On April 21, in this year one fan has already dubbed the "2016 slaughterhouse", we lost another beloved musician: Prince. Only three months after music fans lost David Bowie we once again found ourselves feeling strangely like something had happened directly to us. Never having met the man, we felt the sudden empty space he left behind.
Maybe Prince is different because, even at 57, he still seemed young. Maybe people who defiantly break the rules always seem that way. He wanted to keep what was his; who couldn't understand that logic? Long after he became a multimillionaire, he seemed to represent anyone who had ever worked an honest day. Good for you, we thought. Even when he temporarily stopped having a name, we didn't care: we knew who he was.
It was okay that he broke the rules. He deserved to have exceptions made. And even if maybe he didn't, how could you resist him? If you weren't affected by his handsome looks, his humor won you over. And if that didn't, his guitarwork surely did.
It's a shocking thing when rules of the world suddenly apply to such a creature. We want to call it unfair, and then remind ourselves: life makes an exception for no one.
In a perfect world Prince might have been exempt from anything so common as a hip injury, or the flu. Or something in addition to the flu. Unconfirmed reports say he may have been HIV positive for years. Hearing this, his audience, raised in the HIV panicky 80's, seems to be responding with a resounding "So what," and good for us that we are.
So many of us are old enough to have been around the block a few times; maybe more than a few times. We may be highly prone to hearing whatever news may come with a pause and that same, "So what" response. We may hear evidence that our hero was just human, that viruses exist, that maybe pain medication prescribed by a doctor sounds a whole lot better than another surgery. So what.

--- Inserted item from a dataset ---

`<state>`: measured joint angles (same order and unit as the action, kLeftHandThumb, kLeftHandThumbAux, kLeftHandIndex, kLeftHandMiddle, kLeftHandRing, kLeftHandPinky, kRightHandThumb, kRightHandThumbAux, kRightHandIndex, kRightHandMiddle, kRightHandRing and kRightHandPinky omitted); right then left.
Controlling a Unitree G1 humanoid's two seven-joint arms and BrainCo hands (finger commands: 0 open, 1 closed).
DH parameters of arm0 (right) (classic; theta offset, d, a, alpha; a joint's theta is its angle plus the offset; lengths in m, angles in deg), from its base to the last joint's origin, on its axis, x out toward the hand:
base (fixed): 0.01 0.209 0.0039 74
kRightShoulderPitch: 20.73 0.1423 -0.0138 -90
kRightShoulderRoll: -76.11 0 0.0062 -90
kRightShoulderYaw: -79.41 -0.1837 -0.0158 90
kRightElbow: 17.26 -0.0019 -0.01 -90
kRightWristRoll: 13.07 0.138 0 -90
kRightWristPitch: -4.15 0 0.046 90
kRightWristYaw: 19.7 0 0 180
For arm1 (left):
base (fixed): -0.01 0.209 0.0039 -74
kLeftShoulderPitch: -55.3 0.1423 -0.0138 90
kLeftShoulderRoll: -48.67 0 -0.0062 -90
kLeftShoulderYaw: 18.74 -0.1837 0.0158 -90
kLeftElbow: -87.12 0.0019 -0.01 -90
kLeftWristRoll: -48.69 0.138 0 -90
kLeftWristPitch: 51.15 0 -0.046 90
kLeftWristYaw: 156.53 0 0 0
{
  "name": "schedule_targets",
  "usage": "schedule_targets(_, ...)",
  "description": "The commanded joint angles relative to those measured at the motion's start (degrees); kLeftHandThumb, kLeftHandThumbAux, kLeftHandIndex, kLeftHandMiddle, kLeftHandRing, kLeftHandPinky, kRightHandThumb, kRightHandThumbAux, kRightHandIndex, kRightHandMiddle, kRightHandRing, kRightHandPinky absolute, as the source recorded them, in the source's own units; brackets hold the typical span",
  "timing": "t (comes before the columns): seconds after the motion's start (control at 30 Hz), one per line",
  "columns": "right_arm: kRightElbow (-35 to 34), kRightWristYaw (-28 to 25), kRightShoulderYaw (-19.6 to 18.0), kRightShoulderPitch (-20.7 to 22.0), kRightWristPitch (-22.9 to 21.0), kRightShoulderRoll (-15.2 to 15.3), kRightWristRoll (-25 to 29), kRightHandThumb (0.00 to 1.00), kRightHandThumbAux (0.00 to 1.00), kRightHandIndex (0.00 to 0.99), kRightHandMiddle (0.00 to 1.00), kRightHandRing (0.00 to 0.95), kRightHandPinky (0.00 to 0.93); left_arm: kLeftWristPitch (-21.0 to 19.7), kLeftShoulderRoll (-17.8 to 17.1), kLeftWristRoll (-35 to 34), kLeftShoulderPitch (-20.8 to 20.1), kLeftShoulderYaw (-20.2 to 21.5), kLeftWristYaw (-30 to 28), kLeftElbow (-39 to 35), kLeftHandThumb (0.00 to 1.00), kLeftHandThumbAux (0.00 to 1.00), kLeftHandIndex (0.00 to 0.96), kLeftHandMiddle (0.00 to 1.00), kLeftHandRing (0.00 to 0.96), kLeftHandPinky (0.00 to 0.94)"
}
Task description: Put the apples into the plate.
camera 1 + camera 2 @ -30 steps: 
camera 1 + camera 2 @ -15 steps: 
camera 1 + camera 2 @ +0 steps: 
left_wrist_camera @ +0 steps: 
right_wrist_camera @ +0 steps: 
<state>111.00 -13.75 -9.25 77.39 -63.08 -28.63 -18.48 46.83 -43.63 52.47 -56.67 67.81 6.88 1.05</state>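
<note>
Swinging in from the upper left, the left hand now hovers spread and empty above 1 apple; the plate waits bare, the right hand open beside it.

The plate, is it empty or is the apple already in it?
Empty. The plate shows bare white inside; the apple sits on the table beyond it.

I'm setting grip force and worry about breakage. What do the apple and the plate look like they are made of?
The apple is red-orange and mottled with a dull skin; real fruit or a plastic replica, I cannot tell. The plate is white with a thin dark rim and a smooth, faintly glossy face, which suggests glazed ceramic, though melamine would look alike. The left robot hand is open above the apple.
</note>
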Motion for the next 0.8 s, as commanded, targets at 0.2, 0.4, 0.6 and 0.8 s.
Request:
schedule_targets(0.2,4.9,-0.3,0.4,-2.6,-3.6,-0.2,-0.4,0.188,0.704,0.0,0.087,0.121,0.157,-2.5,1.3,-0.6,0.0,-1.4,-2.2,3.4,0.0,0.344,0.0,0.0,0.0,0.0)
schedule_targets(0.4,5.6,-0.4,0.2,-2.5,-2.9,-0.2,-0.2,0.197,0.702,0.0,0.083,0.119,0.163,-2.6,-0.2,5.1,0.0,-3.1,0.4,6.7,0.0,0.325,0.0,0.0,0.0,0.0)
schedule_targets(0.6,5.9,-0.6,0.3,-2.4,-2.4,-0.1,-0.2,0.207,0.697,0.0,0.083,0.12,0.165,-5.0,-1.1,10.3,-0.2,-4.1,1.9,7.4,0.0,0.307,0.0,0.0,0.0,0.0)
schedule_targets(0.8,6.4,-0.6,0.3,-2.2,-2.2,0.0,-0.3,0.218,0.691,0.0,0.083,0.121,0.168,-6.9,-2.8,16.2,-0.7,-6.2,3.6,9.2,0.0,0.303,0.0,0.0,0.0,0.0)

It's a glorious phrase and one we should maybe say more often.
Maybe it's good we feel close to this man for no reason. Maybe we can feel close to anyone, and there are plenty of anyones who could use a few "So whats." Maybe we can keep those open minds as we vote, as we donate to charities, as we walk around human and pass other humans on the street, as we speak and act, as we make mistakes and say we're sorry.
Go turn 30. Or 40. If you're brave, age beyond that. Be impulsive by starlight and regret things over breakfast. You too will pause when you hear a headline. You'll be aware of all the human facts left out of any headline, the sweeping epic story that has gone untold. You'll be less likely to judge the choices someone makes because you know one day you may have to make those choices. You won't fool yourself by thinking otherwise.
The world will get to you; it always does. You'll have to decide what you call good and what you call fair, knowing that others might think your decisions are wrong. You'll have to wake up each day, starting over, no matter what you've done the night before. You will, with each day, be more and more the type of complicated, imperfect person whose life would require more than one headline to describe.
So many of Prince's fans are children of the eighties. We learned, through our decade, the crime it is to spend more time judging than you do loving. We're in the middle of our adulthoods, deciding each day how to put that lesson into action.
We may watch the news, not feeling like we need to know what killed Prince but maybe feeling like it's something we should hear. We'll handle it, whatever it is. To his fans the details won't cause them to measure out how much they care or feel. We won't be misers. We will not budget. The words, whatever they happen to be, will just state the fact we already, painfully, know: he isn't here.
We can think about this man, the one who invented a symbol and chose what he wanted it to mean. We can, right now, and with no music playing, belt out one of his songs as sassy as we please. We can sing loudly and maybe badly. We can get some of the lyrics wrong and not care. We can prance and gyrate and embarrass our teenage children.
And when they ask us why, we can tell them the truth: this is what love looks like.